In 2011, with an invitation to participate in an IFIP conference, DRF started to review our grantmaking data to see how many grantees of ours were from indigenous communities. Since 2008, 12% of our pooled fund grants have gone to indigenous-led groups and projects targeting indigenous persons with disabilities.  Countries/regions where we’ve supported organizations of indigenous persons with disabilities and/or projects addressing this population include:
  • Bangladesh
  • Mexico
  • Peru
  • Pacific Island Countries
DRF-2Indigenous persons with disabilities face multiple forms of discrimination and are often among the most marginalized populations within their communities and countries.
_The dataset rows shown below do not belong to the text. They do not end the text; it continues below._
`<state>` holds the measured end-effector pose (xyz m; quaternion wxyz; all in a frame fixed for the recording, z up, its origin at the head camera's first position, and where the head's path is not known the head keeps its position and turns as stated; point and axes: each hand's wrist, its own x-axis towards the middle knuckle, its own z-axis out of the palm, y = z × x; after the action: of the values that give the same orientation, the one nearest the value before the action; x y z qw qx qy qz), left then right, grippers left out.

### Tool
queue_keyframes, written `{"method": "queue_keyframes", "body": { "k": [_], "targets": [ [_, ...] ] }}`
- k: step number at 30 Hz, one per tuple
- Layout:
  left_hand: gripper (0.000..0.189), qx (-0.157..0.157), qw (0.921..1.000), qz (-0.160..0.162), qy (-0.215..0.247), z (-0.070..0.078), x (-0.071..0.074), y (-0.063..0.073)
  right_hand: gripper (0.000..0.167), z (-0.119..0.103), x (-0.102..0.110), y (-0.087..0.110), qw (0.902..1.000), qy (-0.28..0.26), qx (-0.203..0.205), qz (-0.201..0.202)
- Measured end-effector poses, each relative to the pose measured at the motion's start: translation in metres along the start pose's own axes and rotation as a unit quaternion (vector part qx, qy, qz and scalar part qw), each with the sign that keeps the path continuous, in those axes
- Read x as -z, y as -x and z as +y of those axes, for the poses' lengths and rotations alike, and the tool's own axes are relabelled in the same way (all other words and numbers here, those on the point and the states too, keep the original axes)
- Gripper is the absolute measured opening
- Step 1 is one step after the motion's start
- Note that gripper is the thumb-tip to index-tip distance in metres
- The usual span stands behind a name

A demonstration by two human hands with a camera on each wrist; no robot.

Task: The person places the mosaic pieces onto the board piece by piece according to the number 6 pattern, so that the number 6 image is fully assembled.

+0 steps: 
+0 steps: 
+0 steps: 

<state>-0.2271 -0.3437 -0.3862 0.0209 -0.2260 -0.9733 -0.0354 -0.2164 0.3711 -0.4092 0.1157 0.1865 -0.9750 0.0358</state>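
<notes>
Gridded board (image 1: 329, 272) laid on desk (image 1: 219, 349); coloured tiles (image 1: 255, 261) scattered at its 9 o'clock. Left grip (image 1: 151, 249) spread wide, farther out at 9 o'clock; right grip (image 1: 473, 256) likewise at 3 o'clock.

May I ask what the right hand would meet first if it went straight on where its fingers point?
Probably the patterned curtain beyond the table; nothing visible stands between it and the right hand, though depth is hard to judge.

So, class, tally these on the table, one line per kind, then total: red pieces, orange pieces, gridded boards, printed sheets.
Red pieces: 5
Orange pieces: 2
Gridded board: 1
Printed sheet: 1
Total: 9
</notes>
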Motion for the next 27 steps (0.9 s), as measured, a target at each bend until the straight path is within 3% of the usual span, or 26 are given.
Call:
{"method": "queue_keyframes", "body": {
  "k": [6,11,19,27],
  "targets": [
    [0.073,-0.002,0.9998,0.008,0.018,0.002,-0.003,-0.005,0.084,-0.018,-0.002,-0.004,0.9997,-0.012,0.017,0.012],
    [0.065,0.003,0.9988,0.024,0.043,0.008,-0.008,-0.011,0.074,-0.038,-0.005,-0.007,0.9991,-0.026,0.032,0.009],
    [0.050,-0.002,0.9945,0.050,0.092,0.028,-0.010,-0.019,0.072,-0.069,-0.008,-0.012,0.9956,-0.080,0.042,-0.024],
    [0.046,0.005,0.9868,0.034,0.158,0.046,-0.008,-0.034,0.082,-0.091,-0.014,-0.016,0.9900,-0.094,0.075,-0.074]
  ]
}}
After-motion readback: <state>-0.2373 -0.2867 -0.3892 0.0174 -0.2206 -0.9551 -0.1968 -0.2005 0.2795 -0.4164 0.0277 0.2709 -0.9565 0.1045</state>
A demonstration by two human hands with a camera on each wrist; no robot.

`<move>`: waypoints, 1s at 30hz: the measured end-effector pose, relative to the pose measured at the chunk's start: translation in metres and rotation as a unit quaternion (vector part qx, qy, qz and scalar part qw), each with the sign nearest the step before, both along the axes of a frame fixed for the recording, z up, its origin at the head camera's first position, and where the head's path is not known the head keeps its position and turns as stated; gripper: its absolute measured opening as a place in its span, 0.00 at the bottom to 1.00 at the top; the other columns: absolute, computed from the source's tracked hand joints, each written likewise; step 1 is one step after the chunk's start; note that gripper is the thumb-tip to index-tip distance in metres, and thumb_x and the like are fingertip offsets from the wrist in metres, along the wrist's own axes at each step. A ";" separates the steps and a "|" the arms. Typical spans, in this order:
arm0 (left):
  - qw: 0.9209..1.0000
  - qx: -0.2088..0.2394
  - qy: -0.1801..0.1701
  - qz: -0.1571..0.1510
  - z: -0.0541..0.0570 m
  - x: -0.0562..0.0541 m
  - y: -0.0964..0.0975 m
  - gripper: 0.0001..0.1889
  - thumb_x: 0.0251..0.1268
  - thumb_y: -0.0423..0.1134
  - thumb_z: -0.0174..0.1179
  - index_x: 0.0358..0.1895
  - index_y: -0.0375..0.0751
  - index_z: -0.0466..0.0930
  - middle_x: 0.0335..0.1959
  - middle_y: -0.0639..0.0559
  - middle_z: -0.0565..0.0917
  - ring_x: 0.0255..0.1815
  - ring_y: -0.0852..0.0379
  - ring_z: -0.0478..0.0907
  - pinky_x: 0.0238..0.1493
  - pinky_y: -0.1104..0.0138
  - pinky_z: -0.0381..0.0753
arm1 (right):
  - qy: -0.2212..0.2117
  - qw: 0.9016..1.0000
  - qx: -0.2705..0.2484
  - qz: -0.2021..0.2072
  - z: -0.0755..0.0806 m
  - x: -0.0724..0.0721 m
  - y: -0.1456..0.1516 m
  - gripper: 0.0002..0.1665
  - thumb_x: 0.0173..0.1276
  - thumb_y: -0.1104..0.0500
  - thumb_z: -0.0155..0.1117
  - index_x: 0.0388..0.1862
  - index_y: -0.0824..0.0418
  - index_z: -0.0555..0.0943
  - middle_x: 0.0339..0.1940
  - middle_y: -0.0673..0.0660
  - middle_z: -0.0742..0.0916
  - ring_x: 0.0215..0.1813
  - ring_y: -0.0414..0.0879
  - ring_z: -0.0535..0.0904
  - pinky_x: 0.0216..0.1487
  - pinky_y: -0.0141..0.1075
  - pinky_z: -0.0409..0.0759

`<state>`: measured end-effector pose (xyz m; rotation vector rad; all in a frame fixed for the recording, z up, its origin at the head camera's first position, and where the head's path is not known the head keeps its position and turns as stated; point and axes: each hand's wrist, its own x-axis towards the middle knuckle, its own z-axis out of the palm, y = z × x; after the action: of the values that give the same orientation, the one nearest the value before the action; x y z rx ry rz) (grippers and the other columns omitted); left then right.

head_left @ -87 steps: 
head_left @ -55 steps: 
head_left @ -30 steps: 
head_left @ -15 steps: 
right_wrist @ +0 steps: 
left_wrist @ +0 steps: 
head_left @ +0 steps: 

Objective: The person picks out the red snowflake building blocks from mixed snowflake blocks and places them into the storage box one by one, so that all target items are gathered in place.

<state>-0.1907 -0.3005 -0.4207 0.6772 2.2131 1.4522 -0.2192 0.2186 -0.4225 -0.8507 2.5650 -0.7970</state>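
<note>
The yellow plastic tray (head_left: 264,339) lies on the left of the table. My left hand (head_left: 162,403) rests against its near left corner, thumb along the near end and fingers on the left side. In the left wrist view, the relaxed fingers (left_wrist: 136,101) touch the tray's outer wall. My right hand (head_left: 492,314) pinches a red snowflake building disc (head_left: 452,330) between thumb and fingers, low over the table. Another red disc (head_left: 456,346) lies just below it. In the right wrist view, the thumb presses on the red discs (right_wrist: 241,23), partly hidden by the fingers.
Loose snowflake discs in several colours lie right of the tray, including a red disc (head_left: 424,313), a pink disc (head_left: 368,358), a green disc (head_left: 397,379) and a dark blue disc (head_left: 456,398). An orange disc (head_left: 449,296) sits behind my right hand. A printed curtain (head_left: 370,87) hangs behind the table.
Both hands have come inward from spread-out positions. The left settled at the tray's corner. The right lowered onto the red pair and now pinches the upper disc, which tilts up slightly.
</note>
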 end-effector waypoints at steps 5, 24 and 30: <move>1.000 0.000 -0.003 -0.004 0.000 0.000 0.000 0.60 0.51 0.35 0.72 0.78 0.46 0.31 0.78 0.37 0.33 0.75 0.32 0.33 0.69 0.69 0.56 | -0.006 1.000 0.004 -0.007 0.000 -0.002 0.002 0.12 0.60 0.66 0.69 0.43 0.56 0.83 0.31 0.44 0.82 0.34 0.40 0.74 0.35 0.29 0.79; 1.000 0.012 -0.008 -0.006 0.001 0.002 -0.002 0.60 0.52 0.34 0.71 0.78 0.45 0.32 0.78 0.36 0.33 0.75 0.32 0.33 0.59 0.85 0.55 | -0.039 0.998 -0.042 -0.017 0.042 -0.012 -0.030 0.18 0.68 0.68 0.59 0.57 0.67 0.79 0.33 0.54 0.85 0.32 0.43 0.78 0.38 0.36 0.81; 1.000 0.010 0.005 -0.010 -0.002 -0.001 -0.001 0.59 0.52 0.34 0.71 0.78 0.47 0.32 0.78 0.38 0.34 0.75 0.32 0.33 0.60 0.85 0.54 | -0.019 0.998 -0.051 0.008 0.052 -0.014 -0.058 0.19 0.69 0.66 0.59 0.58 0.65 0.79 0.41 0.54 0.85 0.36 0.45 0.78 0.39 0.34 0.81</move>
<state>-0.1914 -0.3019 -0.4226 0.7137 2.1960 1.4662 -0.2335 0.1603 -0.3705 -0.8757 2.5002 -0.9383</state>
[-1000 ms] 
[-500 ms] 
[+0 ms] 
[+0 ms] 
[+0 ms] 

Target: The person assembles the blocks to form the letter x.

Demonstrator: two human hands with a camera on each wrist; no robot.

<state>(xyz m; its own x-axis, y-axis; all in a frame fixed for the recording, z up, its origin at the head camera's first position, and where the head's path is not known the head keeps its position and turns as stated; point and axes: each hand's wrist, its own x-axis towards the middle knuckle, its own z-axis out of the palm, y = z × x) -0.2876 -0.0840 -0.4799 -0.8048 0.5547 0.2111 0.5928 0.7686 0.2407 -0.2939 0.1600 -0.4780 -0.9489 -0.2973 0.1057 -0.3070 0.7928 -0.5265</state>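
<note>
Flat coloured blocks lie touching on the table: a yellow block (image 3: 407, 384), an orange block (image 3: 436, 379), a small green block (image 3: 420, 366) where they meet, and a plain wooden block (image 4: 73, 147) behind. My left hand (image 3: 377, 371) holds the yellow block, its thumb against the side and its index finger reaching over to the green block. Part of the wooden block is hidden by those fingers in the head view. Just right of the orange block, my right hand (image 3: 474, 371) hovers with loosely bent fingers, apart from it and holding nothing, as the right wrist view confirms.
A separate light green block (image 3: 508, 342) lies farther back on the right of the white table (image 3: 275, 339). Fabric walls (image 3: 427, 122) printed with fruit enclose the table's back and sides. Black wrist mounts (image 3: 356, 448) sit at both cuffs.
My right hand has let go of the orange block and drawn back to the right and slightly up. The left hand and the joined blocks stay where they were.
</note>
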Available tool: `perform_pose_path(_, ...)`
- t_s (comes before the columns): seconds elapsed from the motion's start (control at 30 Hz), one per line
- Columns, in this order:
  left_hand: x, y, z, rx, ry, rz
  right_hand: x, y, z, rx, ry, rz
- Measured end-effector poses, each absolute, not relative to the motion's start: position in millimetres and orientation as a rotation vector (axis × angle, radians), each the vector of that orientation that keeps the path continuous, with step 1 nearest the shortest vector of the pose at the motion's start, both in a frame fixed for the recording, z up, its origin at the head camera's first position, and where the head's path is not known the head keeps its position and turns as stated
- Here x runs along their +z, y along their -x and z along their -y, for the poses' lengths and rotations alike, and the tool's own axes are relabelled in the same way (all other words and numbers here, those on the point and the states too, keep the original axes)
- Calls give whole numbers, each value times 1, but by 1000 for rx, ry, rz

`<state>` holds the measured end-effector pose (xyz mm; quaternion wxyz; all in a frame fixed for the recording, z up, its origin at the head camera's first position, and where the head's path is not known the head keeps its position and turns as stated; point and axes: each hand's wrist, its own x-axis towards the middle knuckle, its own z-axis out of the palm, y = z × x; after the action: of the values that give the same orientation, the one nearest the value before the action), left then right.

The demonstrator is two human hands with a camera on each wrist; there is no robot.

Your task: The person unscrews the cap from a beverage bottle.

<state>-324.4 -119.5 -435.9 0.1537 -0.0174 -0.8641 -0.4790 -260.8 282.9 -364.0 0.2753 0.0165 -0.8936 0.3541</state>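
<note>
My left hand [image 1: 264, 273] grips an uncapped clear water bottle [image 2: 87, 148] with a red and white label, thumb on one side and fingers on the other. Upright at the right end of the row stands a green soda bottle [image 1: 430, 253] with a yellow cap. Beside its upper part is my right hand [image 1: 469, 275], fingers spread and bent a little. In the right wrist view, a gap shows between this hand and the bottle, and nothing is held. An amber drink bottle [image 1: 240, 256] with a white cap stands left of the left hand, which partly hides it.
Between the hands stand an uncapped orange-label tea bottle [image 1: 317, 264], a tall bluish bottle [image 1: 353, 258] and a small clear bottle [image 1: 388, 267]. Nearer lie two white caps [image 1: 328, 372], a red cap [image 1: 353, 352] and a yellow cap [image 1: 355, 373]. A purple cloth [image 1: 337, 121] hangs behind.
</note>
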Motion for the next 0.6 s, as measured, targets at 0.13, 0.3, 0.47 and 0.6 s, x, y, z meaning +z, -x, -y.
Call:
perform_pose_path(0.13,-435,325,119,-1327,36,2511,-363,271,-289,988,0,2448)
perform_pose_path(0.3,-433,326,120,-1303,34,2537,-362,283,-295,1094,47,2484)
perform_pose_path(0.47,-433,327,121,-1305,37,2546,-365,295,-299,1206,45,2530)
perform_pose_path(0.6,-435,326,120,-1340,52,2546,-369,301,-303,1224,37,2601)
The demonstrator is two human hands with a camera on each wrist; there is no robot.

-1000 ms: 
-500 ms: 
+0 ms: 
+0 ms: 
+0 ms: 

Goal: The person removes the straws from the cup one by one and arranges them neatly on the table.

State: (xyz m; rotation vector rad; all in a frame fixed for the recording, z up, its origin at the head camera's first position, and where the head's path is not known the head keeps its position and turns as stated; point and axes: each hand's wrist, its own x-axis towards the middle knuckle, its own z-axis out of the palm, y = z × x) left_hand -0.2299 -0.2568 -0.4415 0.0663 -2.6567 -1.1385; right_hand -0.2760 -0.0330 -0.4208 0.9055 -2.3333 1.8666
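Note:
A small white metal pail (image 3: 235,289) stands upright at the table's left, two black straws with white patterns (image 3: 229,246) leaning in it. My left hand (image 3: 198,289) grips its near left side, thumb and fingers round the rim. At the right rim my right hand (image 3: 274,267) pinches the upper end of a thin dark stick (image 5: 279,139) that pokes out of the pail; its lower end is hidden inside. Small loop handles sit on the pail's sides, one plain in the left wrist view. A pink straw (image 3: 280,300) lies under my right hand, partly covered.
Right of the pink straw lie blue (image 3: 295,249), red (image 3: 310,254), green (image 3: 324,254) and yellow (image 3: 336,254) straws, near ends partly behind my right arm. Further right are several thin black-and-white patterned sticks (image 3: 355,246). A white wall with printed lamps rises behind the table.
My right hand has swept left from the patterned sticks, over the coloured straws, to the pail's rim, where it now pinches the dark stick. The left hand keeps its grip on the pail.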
DRF provides grants and capacity support to organizations led by indigenous persons with disabilities working to combat discrimination and promote their representation and participation in national, regional and international human rights and development dialogues.
In addition to pooled fund grants to individual organizations and, through partnership with the International Disability Alliance, the Disability Rights Advocacy Fund, DRF’s sister fund, is supporting an emergent global network of indigenous persons with disabilities to carry out advocacy on the rights of indigenous persons with disabilities on the regional and global level to bodies such as the UN Permanent Forum on Indigenous Issues, the Expert Mechanism on the Rights of Indigenous Peoples, and regional mechanisms.
3) Can you share a lesson learned from working with Indigenous communities?  
In the emergent global network of indigenous persons with disabilities, some challenges advocates have faced is coordinating across continents with limited access to Internet and with language barriers. Through this project, we have learned that taking a regional approach limits such barriers. The project has hired regional coordinators in Latin America and Asia, and a translator to handle language barriers.  This has facilitated a significant increase in communication withi and between the different regions and has helped to ensure more activities at regional level where coordinators are based.  For example, there will be an Asia regional meeting with indigenous leaders with disabilities in Bangkok in March 2016 to work with the Asia Indigenous Persons Pact. Another important lesson is that indigenous persons with disabilities face exclusion from both the disability rights movement and the Indigenous Peoples movement.  Building cross-movement collaboration has been extremely helpful in addressing this exclusion.  For example, working at the UN Permanent Forum on Indigenous Issues to ensure that indigenous persons with disabilities have a voice, has helped to secure greater understanding of the intersections between the rights of persons with disabilities and the rights of Indigenous Peoples.  This was galvanized by the creation of a disability caucus at UNPFII and the Secretariat’s report on the situation of indigenous persons with disabilities, funded by DRAF, and presented at the Permanent Forum’s 12th session. The report is available at: http://www.un.org/disabilities/documents/ecosoc/e.c.19.2013.6.pdf
4) Can you share one of your grantees and why their work is making a difference?
DRF-1In 2012, DRF, the International Disability Alliance (IDA), and DRF’s sister fund, the Disability Rights Advocacy Fund (DRAF), sponsored a delegation of seven indigenous leaders with disabilities to attend the UN Permanent Forum on Indigenous Issues (UNPFII). The delegation, comprised of indigenous leaders with disabilities from Bangladesh, Cook Islands, Fiji, Mexico, Peru, and Papua New Guinea, formed a Disability Caucus, establishing permanent representation of persons with disabilities at the UNPFII; advocated for attention to the situation of indigenous persons with disabilities globally, resulting in an Expert report presented from the UNPFII plenary in 2013; and founded the Indigenous Persons with Disabilities Global Network (IPWDGN).
Through continuous participation at UNPFII over the past three years, members of IPWDGN have provided an avenue for indigenous persons with disabilities to be included in international human rights and development negotiations, which encompassed the World Conference on Indigenous Peoples in September 2014, the result of which was the inclusion of three references to indigenous persons with disabilities in the conference’s Outcome Document – part of the post-2015 process.
DRF/DRAF continue to support IPWDGN to establish globally and advocate at both regional and international levels. In 2015, IPWDGN held two regional meetings in Asia and Latin America to grow their membership. IPWDGN is creating a bridge between indigenous and disability rights communities and raising the voice of an extremely marginalized population whose rights need to be addressed by both the Indigenous Peoples movement and the disability rights movement.